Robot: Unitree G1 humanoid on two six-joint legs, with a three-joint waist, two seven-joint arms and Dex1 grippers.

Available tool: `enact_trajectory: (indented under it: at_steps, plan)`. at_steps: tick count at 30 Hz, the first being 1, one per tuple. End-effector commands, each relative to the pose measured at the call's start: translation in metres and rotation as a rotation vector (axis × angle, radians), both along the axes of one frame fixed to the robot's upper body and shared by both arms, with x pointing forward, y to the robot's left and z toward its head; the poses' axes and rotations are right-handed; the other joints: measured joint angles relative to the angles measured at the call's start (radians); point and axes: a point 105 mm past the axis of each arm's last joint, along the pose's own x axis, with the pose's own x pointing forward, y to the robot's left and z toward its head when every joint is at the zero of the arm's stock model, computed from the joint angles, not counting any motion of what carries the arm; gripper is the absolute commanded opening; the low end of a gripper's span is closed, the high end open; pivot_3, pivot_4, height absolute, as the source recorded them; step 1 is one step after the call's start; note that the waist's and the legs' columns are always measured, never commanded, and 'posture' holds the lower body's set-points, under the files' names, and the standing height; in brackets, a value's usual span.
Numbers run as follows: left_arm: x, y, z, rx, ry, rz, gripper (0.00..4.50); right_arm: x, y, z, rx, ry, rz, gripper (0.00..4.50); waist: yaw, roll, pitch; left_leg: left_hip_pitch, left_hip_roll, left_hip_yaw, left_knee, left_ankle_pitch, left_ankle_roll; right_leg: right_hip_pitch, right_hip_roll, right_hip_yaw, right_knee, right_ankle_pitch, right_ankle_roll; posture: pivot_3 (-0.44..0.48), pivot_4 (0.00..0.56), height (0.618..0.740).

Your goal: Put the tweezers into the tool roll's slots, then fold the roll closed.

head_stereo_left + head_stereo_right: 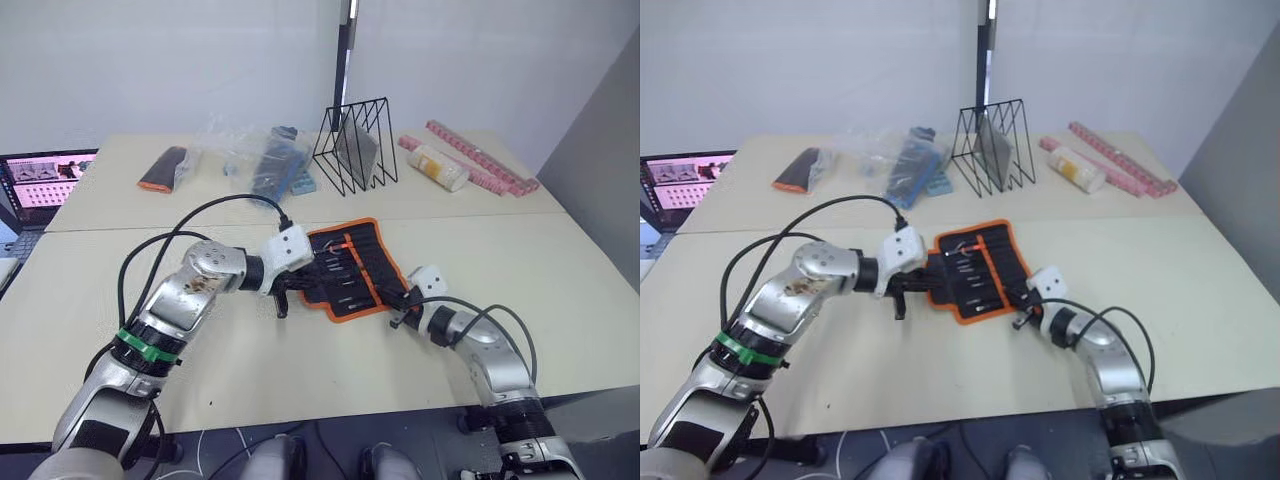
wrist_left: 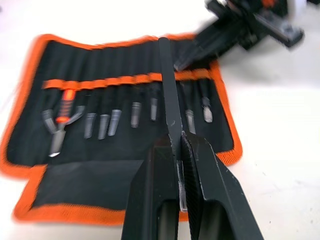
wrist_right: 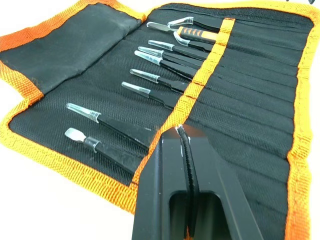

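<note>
Left wrist view: the left gripper (image 2: pixel 177 145) clamps 1 tweezers (image 2: pixel 169 95) above the open tool roll (image 2: pixel 125 165); the right gripper (image 3: pixel 184 137) is closed at the roll's 4 o'clock edge.

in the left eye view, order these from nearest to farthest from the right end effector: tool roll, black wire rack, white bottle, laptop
1. tool roll: lying open on the table, right at the right end effector.
2. black wire rack: farther back on the table, behind the roll.
3. white bottle: back right, lying on its side; close to the rack's rank.
4. laptop: far left edge.
</note>
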Motion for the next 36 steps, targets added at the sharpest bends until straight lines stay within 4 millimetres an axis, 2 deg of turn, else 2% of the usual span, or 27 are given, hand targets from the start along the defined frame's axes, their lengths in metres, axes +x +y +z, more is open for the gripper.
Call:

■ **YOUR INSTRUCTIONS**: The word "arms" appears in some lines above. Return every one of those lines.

■ **RESULT FOR THIS EXERCISE**:
Robot: Unitree G1 humanoid on two six-joint legs, with a three-joint waist, two seven-joint arms and Dex1 grippers.
Available tool: `enact_trajectory: (indented under it: at_steps, plan)`. at_steps: tick count at 30 Hz, the first being 1, one per tuple. End-effector commands, each relative to the pose measured at the call's start: translation in metres and rotation as a rotation vector (axis × angle, radians), both along the axes of one frame fixed to the robot's upper body and shared by both arms, with x pointing forward, y to the robot's left and z toward its head; the poses' axes and rotations are right-handed; the other joints: measured joint angles relative to the angles measured at the call's start (radians); point and axes: a point 105 mm past the axis of each arm's last joint, along the pose's own x axis, with the pose's own x pointing forward, y to the robot's left and z toward its head when every joint is at the zero of the arm's stock model, computed from the joint angles, not counting any motion of what carries the arm; gripper is the absolute commanded opening; the low end of a gripper's span is closed, the high end open; pivot_3, pivot_4, height absolute, as the source recorded them; step 1 is one step after the call's start; note that the waist's and the legs' columns are always measured, never commanded, and 'posture' holds the lower body's set-points, under the files' names, and the standing height; in brackets, a value's usual span.

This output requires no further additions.